And How They Translate Into Feelings and Social Behavior

I recently read a book by Loretta Graziano Breuning titled Habits of a Happy Brain. The author’s research thinks outside of the box and is evidently powered by an unconventional, multi-disciplinary education. Breuning advocates for a way to stimulate the release of neurotransmitters through intentional behavior linked to our social relationships. She maintains a blog on Psychology Today’s website called “Your Neurochemical Self,” it’s very interesting. While I am still letting what she has to teach in Habits of a Happy Brain percolate, and test out its claims for myself, I found the breakdown of how different neurotransmitters translate to feelings and actions really fascinating. So fascinating in fact, I want to share some of the highlights with you.

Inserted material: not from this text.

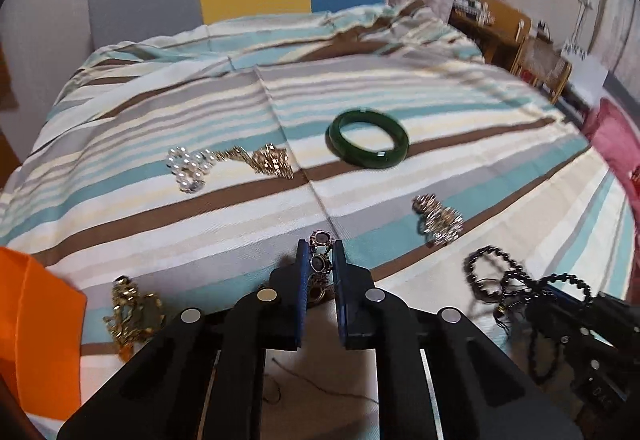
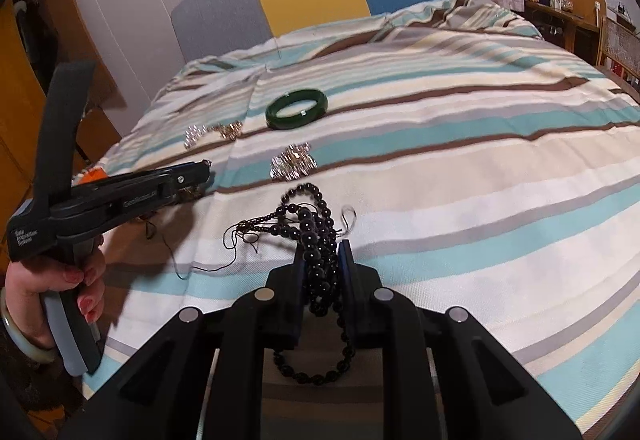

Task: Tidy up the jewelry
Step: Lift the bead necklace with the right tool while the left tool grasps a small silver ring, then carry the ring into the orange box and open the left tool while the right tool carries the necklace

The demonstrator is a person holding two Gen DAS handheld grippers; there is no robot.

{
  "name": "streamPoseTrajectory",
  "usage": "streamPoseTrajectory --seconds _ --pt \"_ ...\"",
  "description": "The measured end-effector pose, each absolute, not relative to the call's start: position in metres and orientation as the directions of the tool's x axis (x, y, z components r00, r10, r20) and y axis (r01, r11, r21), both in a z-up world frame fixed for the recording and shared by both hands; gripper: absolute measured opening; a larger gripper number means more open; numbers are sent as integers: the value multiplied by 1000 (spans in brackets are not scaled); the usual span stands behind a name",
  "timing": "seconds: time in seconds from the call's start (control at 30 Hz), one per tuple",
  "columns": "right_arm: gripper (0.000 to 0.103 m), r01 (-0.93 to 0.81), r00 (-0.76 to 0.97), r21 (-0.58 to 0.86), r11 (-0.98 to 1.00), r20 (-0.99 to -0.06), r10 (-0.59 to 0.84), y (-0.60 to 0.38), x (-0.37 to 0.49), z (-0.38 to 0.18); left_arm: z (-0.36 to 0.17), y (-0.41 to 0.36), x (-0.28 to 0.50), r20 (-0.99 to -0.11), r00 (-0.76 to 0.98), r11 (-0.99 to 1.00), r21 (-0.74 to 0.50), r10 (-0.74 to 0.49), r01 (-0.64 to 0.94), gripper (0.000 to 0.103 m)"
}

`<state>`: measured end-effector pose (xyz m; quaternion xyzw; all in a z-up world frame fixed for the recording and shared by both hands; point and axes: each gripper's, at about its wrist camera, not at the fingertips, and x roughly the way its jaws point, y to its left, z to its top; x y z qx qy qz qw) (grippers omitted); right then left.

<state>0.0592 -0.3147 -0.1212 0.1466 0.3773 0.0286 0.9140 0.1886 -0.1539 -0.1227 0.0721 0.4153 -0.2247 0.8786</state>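
Between the left fingers: link bracelet (image 1: 320, 264) of dark oval stones, clamped by the left gripper (image 1: 320, 254) just above the bed
Right gripper (image 2: 322, 260): closed on a black bead strand (image 2: 320, 240), loops hanging below
Striped bedspread (image 1: 440, 100): green bangle (image 1: 368, 138) well ahead; pearl cluster (image 1: 190, 166) beside gold chain (image 1: 264, 160); silver piece (image 1: 438, 218) nearer, to the right

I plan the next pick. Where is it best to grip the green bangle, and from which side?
Probably grip the near rim of the green bangle from above, one jaw inside the hole, one outside. It lies flat on the striped cloth, so its band offers no side hold.
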Motion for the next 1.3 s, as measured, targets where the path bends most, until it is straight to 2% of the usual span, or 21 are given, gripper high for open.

Dopamine, Breuning explains, is the neurotransmitter that releases when we “identify a chance to meet a survival need” and go for it! She uses the example of an ape who sees a piece of fruit on a tree, and the surge of excitement it experiences as it is climbing up the tree to get to the fruit. The thrill felt in such a scenario is powered by the release of Dopamine. Breuning explains that we might feel the same way when we go for a career opportunity, or accumulate points while playing a video game, since our survival needs are no longer necessarily as basic as they had once been.

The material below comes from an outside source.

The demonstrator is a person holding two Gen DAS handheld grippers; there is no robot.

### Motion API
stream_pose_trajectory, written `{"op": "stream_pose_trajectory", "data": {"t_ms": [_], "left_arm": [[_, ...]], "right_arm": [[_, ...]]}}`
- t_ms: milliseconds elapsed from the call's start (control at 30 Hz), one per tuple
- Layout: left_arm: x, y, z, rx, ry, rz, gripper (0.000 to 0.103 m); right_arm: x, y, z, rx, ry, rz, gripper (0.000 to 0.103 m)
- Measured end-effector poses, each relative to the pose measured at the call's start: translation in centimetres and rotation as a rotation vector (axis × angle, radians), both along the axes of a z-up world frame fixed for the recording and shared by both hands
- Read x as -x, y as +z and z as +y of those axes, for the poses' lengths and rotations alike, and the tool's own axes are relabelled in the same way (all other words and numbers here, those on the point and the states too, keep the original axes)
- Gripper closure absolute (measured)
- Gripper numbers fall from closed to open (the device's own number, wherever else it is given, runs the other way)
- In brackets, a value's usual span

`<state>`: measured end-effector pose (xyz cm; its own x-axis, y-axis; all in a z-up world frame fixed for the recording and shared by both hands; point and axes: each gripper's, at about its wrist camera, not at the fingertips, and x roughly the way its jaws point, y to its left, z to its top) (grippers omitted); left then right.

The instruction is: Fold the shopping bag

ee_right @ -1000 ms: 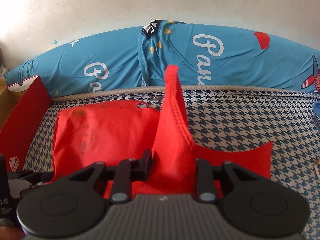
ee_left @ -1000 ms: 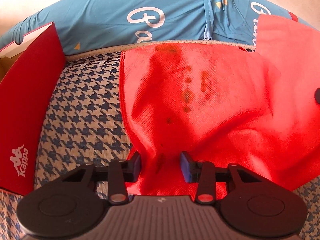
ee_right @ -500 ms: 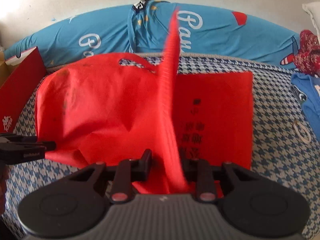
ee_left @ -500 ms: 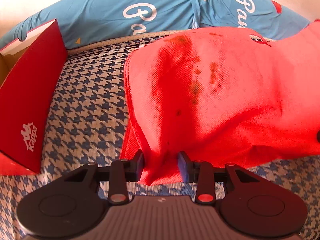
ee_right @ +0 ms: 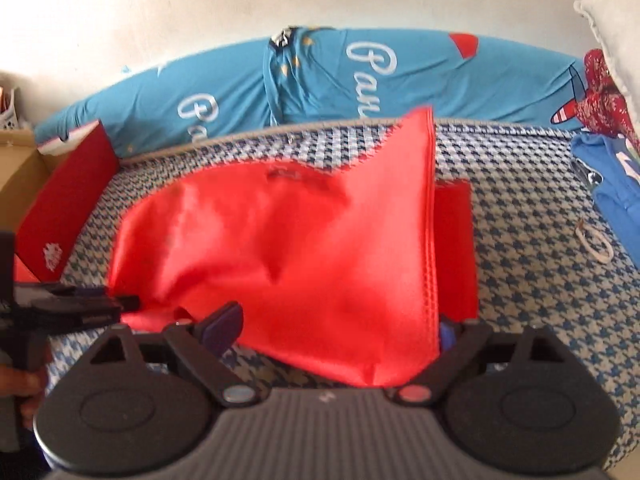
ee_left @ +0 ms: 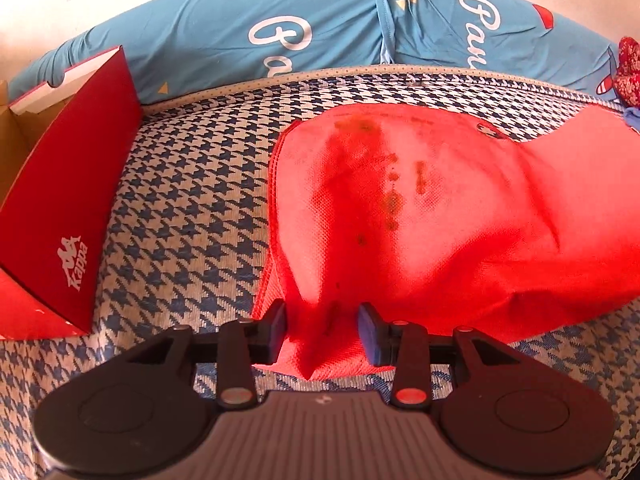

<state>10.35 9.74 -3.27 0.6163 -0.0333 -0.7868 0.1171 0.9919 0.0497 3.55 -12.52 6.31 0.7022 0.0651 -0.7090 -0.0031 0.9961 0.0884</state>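
A bed covered in blue-and-white houndstooth cloth (ee_left: 192, 216) fills both views, with a long sky-blue bolster printed with white script (ee_left: 320, 32) along its far edge. On the cloth lies the red non-woven fabric shopping bag (ee_left: 440, 216), folded over itself and rumpled, one corner standing up in the right wrist view (ee_right: 416, 136). A red cardboard shoebox with a white logo (ee_left: 68, 200) stands at the bed's left side, apart from the bag. The left gripper (ee_left: 322, 330) pinches the bag's near corner, its blue pads pressing a bunched fold. The right gripper (ee_right: 340, 332) is opening, its jaws spread wide; the bag's edge hangs between them, no longer clamped.
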Motion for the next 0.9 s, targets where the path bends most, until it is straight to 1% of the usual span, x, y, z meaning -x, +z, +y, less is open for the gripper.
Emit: {"op": "stream_pose_trajectory", "data": {"t_ms": [67, 133, 267, 367, 467, 567, 700, 733, 767, 800, 833, 867, 900], "left_arm": [[0.1, 0.2, 0.0, -0.008, 0.002, -0.010, 0.065], [0.2, 0.7, 0.2, -0.008, 0.016, -0.032, 0.064], [0.7, 2.3, 0.9, -0.016, 0.068, -0.125, 0.059], [1.1, 2.9, 0.4, -0.018, 0.047, -0.171, 0.058], [1.1, 2.8, -0.5, -0.027, -0.008, -0.167, 0.057], [0.8, 2.3, -1.4, -0.025, -0.060, -0.125, 0.057], [0.8, 1.6, -2.5, -0.046, -0.097, -0.089, 0.055], [0.8, 1.4, -2.8, -0.053, -0.107, -0.080, 0.055], [0.8, 1.2, -3.1, -0.058, -0.113, -0.072, 0.055], [0.9, 1.1, -3.2, -0.060, -0.115, -0.067, 0.055], [0.9, 1.0, -3.3, -0.061, -0.116, -0.062, 0.055], [0.9, 0.9, -3.4, -0.059, -0.116, -0.060, 0.055], [0.9, 0.8, -3.4, -0.058, -0.116, -0.059, 0.055]], "right_arm": [[-0.4, 0.5, -0.5, -0.005, -0.013, -0.008, 0.006], [-1.7, 0.8, -1.8, -0.008, -0.049, -0.002, 0.006], [-3.7, 0.3, -4.6, -0.040, -0.128, 0.023, 0.006], [-5.3, -0.6, -6.5, -0.075, -0.169, 0.045, 0.006], [-6.9, -2.2, -7.2, -0.060, -0.194, 0.074, 0.006], [-8.3, -3.7, -7.2, -0.044, -0.203, 0.103, 0.006], [-9.9, -5.9, -7.1, -0.086, -0.211, 0.133, 0.007], [-10.0, -6.2, -7.1, -0.091, -0.221, 0.134, 0.009], [-10.0, -6.4, -7.2, -0.109, -0.218, 0.132, 0.015], [-9.9, -6.7, -7.3, -0.127, -0.215, 0.130, 0.025], [-9.8, -6.9, -7.4, -0.145, -0.212, 0.128, 0.031], [-9.8, -7.0, -7.6, -0.168, -0.205, 0.129, 0.039], [-9.5, -7.0, -7.9, -0.191, -0.214, 0.123, 0.042]]}}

Endorphins are responsible for that feeling of a natural high after an intensive workout. Endorphins are also the body’s natural analgesic, they numb our pain in the event of injury, long enough to get us to safety. Both laughter and tears release endorphins, so, Breuning advises, crying and laughter could be applied to relieve our emotional pains because they release endorphins. Naturally, she cautions against too much crying.

Oxytocin is the trust building neurochemical. It is released when we experience or establish trust bonds, feel a part of a community, and in acts of physical affection or intimacy. I found Breuning’s behavioral adjustment advice in relation to oxytocin really fascinating. We can manipulate the release of oxytocin by attempting to build trust bonds. Blind attempts to build trust, she warns, could be harmful; therefore, the idea is that you test your attempt to build trust, rather than assume every attempt is going to be successful. Eventually, Breuning teaches, you learn to derive your oxytocin from the attempt/test model, rather than the outcomes of attempts.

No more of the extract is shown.